Information PLEASE , doctor

I am on a mission to change the way the neurologists, geriatricians and primary care doctors treat people with cognitive disorders like Alzheimer's. When doctors give the diagnosis, they offer little to no information, education or support to the family. I find this to be true of any diagnosis to do with the mind or behavior changes. Disorders of the mind make caregiving a challenge. Life is never the same again. It is a family crisis. The person with dementia is seldom able to participate in a helpful way to his care. Signs of Alzheimer's are a subtle but permanent and progressive shift in initiative, ability to structure pleasureable activities,and ability to comprehend the world around him. These difficulties lead to apathy or anger. Without someone to help make sense of what is happening to him, a person with dementia is lost. Often expressing what he is thinking or feeling becomes so difficult to impossible, he expresses his feelings in behavior. Most family caregivers try ways that are familiar like explaining why, quizzing to 'strengthen memory', and planning the future (maybe a trip going to be taken next weekend).

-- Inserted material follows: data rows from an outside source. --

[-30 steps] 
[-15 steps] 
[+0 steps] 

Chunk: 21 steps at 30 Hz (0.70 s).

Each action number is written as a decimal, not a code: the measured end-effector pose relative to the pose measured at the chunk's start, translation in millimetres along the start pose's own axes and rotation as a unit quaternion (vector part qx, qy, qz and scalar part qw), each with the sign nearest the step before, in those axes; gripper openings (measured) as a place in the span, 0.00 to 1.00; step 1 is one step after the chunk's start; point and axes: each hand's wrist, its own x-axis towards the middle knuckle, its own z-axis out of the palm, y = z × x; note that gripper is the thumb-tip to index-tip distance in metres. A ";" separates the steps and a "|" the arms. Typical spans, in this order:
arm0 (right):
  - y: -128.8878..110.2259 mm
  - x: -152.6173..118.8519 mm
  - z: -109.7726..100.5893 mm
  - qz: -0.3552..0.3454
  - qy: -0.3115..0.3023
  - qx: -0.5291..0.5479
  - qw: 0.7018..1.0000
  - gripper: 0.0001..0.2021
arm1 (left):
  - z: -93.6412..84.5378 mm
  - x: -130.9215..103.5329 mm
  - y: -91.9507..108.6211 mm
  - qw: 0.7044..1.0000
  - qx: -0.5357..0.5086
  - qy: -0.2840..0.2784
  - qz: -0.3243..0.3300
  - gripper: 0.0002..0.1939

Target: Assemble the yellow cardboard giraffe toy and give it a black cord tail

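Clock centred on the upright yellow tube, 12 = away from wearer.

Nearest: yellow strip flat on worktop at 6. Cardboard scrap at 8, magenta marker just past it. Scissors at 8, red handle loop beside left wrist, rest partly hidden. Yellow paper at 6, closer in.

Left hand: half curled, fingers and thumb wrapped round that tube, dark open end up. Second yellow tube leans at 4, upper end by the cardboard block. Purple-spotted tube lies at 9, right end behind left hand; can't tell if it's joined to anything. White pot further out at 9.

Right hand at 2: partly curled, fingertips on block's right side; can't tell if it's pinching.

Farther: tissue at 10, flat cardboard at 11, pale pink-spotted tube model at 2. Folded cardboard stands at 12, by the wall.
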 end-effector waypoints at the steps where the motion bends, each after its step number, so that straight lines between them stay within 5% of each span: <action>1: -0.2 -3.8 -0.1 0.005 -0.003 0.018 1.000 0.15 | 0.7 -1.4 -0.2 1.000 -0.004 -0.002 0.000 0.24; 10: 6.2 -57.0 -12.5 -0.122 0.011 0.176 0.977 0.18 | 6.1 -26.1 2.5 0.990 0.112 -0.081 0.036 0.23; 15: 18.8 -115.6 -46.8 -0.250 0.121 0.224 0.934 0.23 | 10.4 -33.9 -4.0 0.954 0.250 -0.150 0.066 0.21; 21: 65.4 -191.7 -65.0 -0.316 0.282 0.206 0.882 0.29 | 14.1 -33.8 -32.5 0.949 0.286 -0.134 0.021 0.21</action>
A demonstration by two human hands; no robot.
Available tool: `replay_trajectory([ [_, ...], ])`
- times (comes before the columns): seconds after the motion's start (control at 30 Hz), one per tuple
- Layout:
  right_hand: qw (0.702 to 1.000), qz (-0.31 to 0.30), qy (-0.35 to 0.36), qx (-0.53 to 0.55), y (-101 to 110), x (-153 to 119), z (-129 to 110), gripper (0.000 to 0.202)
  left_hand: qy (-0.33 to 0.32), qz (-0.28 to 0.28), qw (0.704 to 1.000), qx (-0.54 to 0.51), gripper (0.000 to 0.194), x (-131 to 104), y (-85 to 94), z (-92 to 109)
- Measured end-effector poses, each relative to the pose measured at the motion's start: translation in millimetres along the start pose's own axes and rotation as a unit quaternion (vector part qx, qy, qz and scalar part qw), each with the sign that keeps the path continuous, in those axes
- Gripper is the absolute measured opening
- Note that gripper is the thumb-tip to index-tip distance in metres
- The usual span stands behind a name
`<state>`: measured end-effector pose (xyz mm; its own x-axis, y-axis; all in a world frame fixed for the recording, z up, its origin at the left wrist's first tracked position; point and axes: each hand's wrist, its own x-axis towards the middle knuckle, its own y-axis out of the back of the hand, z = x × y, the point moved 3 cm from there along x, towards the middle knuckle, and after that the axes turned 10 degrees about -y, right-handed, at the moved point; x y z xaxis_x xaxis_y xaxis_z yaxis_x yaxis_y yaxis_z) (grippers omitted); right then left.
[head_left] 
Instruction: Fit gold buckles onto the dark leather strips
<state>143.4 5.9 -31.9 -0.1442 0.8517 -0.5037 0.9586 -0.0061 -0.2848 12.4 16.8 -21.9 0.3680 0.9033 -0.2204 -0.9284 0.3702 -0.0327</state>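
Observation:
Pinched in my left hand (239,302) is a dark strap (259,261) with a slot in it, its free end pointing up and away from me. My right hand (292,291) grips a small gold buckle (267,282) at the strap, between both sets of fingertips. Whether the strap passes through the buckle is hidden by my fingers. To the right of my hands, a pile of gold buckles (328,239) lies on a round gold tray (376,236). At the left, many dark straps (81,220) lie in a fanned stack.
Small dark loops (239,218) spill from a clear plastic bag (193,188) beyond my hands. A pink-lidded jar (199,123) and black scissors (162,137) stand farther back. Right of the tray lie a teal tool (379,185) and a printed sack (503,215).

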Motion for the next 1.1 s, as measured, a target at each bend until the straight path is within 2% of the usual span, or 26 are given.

None of these familiar ways of relating work now. In fact, these three ways of relating only add frustration for the family member with dementia. Unable to say what they are frustrated about, they DO something. Behaviors become troublesome for the family to understand and respond to. The family reacts rather than responds in a way based on an understanding of what challenges their family member is experiencing. Cconflict begins. Research and my experience with families says that education about the disorder and the person's changes in ability and behavior ease caregiving substantially and the family can give care at home up to two years longer than those without education. How do we bring this finding to the diagnosticians? Educating doctors and other health care professionals is key.